Osiem godzin nie stanowi dnia jest inne. Dopiero po tym tytule powinniśmy w pełni zrozumieć skąd wziął się jeden z przydomków Fassbindera, romantyczny anarchista. Tutaj, w omawianym obrazie, Fassbinder nie jest jak to z reguły bywało, ani kontrowersyjny, ani nie stosuje prowokacji, by zmusić odbiorców do dyskusji. Osiem godzin nie stanowi dnia to z jednej strony jego manifest, ale również pokrzepiający traktat o rodzinie i międzypokoleniowych relacjach. Widz zaznajomiony już z autorskim językiem Fassbindera może uznać to za dziwne i może nawet w to wątpić, bo przecież w Osiem godzin nie stanowi dnia dużo jest rodzinnych mroków (członkowie tejże kłócą się, nie mogą niekiedy dojść do porozumienia w najprostszych sprawach), ale ja uważam, że Fassbinder pokazuje właśnie normalność, bo nie dochodzi tu nigdy do eskalacji przemocy (jak w „rodzinnym” Dlaczego Pan R oszalał). W Osiem godzin nie staoni dnia wybuchy są, ale tutaj rodzina rozmawia, sprawy są omawiane, problemy rozwiązywane, działania podejmowane. Nawet jeżeli są to niekiedy działania niekorzystnie wpływające na ciąg kolejnych wypadków, brak tu marazmu tak znanego z innych utworów Fassbindera. Przez to właśnie Osiem godzin nie stanowi dnia jest tym jasnym punktem w filmografii Niemca. Przyświeca wszak temu, tej skądinąd pogodnej interpretacji dzieła, sam tytuł. Osiem godzin nie stanowi dnia mówi o klasie robotniczej, a tytułem Fassbinder wyjaśnia, że tych osiem godzin w fabryce, za biurkiem w pracy nie może stanowić o Twojej radości z życia i nie może determinować Twoich życiowych wyborów. Na dzień i całe życie składa się również czas poza pracą i właśnie przez ten wydźwięk tak łatwo film polubić.

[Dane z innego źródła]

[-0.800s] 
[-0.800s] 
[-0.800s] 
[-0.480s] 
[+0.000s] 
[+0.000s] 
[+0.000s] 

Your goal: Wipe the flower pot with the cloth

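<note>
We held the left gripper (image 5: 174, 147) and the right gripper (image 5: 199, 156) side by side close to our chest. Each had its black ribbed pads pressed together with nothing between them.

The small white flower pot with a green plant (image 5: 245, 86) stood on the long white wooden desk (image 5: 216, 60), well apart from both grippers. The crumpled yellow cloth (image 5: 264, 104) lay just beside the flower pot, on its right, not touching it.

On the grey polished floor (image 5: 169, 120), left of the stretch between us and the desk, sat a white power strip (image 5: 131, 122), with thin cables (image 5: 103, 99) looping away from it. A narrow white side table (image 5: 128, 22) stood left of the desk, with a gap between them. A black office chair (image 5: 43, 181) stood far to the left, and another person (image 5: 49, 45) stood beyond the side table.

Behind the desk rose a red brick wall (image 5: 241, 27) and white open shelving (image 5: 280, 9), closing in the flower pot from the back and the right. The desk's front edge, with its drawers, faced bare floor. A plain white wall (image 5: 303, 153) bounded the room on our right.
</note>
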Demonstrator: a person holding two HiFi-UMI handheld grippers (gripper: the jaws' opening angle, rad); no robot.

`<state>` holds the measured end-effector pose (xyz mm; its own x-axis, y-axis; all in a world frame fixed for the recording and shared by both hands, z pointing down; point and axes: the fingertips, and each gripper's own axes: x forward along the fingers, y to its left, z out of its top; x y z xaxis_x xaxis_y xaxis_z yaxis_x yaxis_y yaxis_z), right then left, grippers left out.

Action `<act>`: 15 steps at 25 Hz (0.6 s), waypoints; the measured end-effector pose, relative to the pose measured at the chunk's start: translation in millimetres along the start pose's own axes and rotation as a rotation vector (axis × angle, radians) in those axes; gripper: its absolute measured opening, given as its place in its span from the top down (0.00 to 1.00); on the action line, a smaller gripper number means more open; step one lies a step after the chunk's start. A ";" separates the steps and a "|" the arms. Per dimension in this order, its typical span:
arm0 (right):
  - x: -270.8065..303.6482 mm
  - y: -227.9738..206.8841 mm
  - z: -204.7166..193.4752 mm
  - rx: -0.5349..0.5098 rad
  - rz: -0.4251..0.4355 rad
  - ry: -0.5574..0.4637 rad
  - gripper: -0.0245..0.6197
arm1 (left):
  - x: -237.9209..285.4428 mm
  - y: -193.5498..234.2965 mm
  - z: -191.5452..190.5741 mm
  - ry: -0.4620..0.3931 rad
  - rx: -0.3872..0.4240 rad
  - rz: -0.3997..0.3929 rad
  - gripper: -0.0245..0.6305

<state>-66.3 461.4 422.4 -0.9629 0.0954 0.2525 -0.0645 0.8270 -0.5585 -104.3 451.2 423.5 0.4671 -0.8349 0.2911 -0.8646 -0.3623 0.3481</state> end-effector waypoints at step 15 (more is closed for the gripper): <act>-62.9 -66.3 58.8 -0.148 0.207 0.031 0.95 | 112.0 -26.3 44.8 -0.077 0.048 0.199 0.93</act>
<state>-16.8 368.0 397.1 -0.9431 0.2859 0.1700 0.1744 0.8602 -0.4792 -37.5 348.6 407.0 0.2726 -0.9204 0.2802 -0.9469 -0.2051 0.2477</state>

Poznajemy więc rodzinę Jochena (wspaniały Gottfried John), która żyje z dnia na dzień, a my, widzowie, stajemy się świadkami kolejnych życiowych perturbacji. I nie ma teoretycznie w tych wydarzeniach nic nadzwyczajnego. Ot miłostki, rozstania, babcia, którą wszyscy nazywają babcią (Luise Ulrich) związuje się z Gregorem, otwiera przedszkole dla dzieci bez zgody lokalnej władzy. Siostra Jochena chciałby się rozstać z mężem, bo zgasło gdzieś uczucie. Przyjaciel Jochena chciałby związać się z jego siostrą, ale na to wyznanie będziemy musieli czekać aż do finału tej „epopei”. W fabryce Jochena dochodzi do prawdziwej rewolucji na szczeblu kierowniczym, bo padł pomysł by brygada sama zawiadywała produkcją itd. itp. Każdy odcinek jest zatytułowany od imion dwojga ludzi (najbliżsi Jochena), którym Fassbinder będzie się w danym epizodzie przyglądał najuważniej (co nie znaczy, że postaci te wypełnią 100% treści).
Wybrzmiewają więc tu ciągle różne punkty ze światopoglądu Fassbindera, ale jak zwykle twórca nie daje nam łatwych rozwiązań. Film to takie medium, w którym reżyser może zaprezentować wiele zjawisk i „co by było”, ale Fassbinder jest na tyle mądrym i inteligentnym twórcą, że nie oszukuje i nie tworzy utopijnych spektakli. Robotnicy wprawdzie przejmują kontrolę nad fabryką, ale dochodzą w związku z tym do wielu gorzkich wniosków. Podobnie jest z miłością, zmianą mieszkania, rodziną.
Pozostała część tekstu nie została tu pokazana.